Your objective – Check every line below for the word "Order" and copy each one that has it.
%%
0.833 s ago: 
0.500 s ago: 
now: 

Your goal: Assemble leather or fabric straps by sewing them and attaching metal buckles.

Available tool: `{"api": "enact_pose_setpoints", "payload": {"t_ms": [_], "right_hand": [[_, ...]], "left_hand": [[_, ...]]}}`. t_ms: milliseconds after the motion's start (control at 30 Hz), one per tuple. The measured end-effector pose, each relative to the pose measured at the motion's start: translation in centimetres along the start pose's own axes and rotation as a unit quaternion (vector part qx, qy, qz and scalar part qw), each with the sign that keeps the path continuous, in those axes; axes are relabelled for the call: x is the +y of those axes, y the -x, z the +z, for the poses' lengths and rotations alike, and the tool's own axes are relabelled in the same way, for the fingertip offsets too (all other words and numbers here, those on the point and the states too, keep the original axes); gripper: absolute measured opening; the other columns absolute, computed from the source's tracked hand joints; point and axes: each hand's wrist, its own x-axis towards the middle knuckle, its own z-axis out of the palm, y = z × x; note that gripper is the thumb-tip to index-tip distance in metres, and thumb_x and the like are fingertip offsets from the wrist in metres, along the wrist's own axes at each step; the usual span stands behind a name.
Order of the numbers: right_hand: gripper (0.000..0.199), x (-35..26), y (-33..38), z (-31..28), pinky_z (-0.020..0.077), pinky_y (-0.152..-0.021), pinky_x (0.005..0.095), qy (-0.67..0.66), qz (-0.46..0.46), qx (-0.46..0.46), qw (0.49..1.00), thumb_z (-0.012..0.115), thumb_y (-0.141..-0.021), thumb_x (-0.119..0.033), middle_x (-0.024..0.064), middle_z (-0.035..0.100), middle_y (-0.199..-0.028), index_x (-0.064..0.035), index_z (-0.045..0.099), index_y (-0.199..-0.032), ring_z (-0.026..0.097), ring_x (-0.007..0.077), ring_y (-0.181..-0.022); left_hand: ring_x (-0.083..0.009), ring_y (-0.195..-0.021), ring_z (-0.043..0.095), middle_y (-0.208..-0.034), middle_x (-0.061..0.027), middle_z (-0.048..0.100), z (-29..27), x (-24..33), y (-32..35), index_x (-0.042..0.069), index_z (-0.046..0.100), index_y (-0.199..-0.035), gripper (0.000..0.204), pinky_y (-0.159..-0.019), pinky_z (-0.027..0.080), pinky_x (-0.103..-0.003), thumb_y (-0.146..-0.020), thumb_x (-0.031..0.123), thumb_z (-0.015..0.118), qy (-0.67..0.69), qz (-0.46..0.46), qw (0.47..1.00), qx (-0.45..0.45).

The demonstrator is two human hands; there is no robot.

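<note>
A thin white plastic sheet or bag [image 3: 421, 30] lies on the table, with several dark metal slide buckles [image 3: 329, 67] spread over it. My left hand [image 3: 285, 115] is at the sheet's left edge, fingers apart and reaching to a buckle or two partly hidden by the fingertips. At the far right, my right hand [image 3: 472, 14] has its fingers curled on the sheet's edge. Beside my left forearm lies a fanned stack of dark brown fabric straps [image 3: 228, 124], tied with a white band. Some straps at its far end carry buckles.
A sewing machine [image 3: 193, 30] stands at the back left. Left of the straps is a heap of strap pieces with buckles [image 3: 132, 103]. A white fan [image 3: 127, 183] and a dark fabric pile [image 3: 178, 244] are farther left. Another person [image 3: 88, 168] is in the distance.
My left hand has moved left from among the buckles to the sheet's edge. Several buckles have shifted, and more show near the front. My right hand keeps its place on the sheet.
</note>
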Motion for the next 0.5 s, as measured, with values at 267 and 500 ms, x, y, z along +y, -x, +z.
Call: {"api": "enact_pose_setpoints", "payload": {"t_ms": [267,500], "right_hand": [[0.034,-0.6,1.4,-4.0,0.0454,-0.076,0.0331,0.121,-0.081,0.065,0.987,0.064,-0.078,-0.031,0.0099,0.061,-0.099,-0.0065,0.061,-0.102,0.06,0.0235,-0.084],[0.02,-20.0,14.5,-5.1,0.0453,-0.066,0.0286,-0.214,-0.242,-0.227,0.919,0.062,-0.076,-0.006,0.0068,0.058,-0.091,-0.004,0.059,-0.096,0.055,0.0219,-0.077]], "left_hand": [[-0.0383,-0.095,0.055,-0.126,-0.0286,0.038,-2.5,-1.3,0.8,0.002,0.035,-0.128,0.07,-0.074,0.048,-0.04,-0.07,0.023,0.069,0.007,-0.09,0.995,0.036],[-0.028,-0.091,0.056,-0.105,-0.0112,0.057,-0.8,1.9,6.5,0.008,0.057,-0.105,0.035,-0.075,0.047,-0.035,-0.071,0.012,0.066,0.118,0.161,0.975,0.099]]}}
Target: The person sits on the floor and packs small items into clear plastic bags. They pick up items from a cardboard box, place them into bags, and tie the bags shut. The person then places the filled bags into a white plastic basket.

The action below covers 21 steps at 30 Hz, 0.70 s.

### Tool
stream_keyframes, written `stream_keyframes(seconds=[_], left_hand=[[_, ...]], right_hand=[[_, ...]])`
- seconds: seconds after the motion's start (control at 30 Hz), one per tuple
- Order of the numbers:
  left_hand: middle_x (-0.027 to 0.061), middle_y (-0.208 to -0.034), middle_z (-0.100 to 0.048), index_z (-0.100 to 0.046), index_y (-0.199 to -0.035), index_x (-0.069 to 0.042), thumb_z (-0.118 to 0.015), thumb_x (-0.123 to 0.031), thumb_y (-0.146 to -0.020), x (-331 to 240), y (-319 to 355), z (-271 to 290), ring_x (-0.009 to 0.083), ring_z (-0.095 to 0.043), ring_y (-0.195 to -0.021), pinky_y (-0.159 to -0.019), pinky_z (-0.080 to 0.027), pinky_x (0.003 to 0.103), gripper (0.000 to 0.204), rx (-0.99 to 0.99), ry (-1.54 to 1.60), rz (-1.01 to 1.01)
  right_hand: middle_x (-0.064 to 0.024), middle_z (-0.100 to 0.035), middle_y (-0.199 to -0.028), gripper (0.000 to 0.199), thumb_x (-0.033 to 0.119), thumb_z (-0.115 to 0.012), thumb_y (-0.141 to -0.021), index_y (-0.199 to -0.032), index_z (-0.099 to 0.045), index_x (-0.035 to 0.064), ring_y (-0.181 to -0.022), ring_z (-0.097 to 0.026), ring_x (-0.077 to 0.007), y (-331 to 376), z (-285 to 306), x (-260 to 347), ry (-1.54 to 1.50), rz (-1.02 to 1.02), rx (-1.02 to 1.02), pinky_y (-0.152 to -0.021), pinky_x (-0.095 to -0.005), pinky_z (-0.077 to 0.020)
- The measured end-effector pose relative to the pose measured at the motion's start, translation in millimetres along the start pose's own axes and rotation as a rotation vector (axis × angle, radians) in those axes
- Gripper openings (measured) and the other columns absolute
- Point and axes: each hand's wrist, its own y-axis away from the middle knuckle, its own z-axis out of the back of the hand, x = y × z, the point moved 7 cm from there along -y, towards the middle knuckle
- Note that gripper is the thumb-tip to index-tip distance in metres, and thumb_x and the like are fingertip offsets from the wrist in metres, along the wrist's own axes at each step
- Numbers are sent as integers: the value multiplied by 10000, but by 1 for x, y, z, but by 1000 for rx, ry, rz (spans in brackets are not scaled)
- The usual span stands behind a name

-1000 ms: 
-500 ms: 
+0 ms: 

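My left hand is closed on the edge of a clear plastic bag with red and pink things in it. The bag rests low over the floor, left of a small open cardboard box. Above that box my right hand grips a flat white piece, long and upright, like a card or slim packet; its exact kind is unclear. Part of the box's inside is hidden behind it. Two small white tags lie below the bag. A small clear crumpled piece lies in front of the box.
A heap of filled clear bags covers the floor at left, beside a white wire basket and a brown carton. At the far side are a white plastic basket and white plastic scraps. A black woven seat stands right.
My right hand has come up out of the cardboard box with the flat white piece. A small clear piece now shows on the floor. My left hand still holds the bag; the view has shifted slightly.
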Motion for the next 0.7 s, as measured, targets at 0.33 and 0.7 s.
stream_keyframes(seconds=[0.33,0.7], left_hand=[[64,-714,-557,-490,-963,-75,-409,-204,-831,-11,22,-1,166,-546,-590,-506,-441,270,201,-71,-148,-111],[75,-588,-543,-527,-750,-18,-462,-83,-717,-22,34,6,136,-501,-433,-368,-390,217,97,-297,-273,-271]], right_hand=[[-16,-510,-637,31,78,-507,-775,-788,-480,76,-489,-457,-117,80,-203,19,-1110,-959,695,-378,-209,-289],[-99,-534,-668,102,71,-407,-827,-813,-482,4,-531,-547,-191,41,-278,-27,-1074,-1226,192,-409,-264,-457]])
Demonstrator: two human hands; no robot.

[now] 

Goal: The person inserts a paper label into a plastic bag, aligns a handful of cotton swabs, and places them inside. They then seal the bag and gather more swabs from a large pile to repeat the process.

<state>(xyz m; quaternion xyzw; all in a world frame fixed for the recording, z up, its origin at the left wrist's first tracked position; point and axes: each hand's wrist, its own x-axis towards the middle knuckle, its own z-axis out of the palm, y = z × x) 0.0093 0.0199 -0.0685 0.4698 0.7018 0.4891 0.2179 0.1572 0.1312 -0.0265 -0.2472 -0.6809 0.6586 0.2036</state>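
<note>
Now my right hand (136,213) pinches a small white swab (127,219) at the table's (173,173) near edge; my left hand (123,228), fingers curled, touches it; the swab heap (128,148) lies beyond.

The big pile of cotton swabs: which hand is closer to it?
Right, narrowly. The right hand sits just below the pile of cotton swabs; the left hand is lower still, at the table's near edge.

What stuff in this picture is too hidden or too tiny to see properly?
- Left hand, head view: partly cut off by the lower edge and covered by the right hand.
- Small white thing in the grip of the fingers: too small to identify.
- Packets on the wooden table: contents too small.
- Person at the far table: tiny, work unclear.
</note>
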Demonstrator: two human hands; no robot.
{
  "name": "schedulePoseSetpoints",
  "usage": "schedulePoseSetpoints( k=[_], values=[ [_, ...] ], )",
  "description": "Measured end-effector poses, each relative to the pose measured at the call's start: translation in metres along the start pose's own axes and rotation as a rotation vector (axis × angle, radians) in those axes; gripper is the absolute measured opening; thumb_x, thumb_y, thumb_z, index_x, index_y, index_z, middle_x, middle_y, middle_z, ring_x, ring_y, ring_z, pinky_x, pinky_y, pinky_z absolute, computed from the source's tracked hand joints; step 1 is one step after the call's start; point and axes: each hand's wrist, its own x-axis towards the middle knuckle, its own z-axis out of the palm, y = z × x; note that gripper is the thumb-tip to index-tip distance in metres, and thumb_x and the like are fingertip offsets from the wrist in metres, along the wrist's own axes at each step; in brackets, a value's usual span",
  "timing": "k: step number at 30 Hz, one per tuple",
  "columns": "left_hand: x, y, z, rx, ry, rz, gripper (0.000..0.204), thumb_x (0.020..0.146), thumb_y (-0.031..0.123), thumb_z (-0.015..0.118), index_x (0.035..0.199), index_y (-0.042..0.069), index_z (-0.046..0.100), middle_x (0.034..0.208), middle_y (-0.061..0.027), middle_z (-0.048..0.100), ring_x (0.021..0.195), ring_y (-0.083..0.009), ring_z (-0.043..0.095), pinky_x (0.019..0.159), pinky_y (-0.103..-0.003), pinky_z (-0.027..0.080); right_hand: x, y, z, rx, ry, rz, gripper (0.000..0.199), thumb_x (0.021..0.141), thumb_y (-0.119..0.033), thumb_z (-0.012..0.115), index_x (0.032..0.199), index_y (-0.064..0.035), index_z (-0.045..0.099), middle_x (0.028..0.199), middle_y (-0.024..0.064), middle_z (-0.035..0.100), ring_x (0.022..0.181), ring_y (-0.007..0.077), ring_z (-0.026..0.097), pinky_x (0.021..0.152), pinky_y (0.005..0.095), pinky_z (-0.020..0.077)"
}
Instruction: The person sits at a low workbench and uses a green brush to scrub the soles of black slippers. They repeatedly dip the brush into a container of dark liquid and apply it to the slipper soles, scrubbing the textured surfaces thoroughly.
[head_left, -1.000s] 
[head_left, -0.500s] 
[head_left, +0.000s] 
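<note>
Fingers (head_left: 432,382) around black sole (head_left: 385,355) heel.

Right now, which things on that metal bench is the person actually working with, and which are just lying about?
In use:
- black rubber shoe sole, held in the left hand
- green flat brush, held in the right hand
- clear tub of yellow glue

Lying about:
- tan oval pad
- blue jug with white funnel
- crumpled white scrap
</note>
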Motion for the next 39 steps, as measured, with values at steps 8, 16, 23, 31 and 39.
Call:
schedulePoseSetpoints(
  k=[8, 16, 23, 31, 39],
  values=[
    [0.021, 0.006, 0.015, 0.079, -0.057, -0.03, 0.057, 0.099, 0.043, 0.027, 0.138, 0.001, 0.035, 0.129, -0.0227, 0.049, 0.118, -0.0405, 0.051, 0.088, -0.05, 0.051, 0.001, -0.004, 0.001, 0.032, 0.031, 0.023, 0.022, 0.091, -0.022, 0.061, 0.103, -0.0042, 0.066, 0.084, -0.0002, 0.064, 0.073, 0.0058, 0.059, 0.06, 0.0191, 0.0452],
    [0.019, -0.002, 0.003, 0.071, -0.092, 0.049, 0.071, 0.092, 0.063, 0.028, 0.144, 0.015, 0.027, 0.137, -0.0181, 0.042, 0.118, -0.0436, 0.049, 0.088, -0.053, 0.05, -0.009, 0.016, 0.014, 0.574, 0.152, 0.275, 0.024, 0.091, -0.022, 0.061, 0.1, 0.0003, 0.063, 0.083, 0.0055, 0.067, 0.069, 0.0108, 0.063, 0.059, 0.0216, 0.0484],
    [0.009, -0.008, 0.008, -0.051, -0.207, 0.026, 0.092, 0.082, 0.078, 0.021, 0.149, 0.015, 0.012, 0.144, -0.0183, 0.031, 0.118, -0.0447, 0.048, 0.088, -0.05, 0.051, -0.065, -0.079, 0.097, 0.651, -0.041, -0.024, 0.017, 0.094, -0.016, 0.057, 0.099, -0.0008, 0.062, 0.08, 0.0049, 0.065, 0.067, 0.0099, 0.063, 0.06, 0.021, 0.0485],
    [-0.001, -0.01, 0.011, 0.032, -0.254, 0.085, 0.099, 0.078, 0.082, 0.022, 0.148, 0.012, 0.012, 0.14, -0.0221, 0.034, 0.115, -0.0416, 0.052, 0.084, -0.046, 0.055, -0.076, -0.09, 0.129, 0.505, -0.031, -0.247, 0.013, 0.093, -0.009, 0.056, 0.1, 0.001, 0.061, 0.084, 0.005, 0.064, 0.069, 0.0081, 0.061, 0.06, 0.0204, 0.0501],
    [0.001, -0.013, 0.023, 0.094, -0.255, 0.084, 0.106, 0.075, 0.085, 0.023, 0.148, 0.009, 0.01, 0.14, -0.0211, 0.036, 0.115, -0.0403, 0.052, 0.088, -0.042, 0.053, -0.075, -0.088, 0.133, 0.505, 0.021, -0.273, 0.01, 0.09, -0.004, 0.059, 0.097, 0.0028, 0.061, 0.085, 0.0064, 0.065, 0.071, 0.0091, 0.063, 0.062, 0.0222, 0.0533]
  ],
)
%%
Exercise solution –
Order of the numbers: right_hand: gripper (0.000..0.199), x (-35..26), y (-33..38), z (-31..28), pinky_z (-0.020..0.077), pinky_y (-0.152..-0.021), pinky_x (0.005..0.095), qy (-0.67..0.66), qz (-0.46..0.46), qx (-0.46..0.46), qw (0.49..1.00), thumb_z (-0.012..0.115), thumb_y (-0.141..-0.021), thumb_x (-0.119..0.033), middle_x (-0.024..0.064), middle_z (-0.035..0.100), middle_y (-0.199..-0.028), index_x (-0.064..0.035), index_z (-0.045..0.099), index_y (-0.199..-0.032), ring_z (-0.026..0.097), ring_x (-0.007..0.077), ring_y (-0.181..-0.022); left_hand: ring_x (-0.083..0.009), ring_y (-0.195..-0.021), ring_z (-0.043..0.095), middle_y (-0.208..-0.034), middle_x (-0.061..0.027), middle_z (-0.048..0.100), z (-29..27), x (-24..33), y (-32..35), index_x (-0.042..0.069), index_z (-0.046..0.100), index_y (-0.199..-0.035), gripper (0.000..0.204), pinky_y (-0.159..-0.019), pinky_z (-0.027..0.080), pinky_x (-0.103..-0.003), thumb_y (-0.146..-0.020), thumb_x (-0.031..0.123), thumb_z (-0.015..0.118), qy (-0.67..0.69), qz (-0.46..0.46), qw (0.47..1.00), qx (-0.45..0.45).
- Order of the numbers:

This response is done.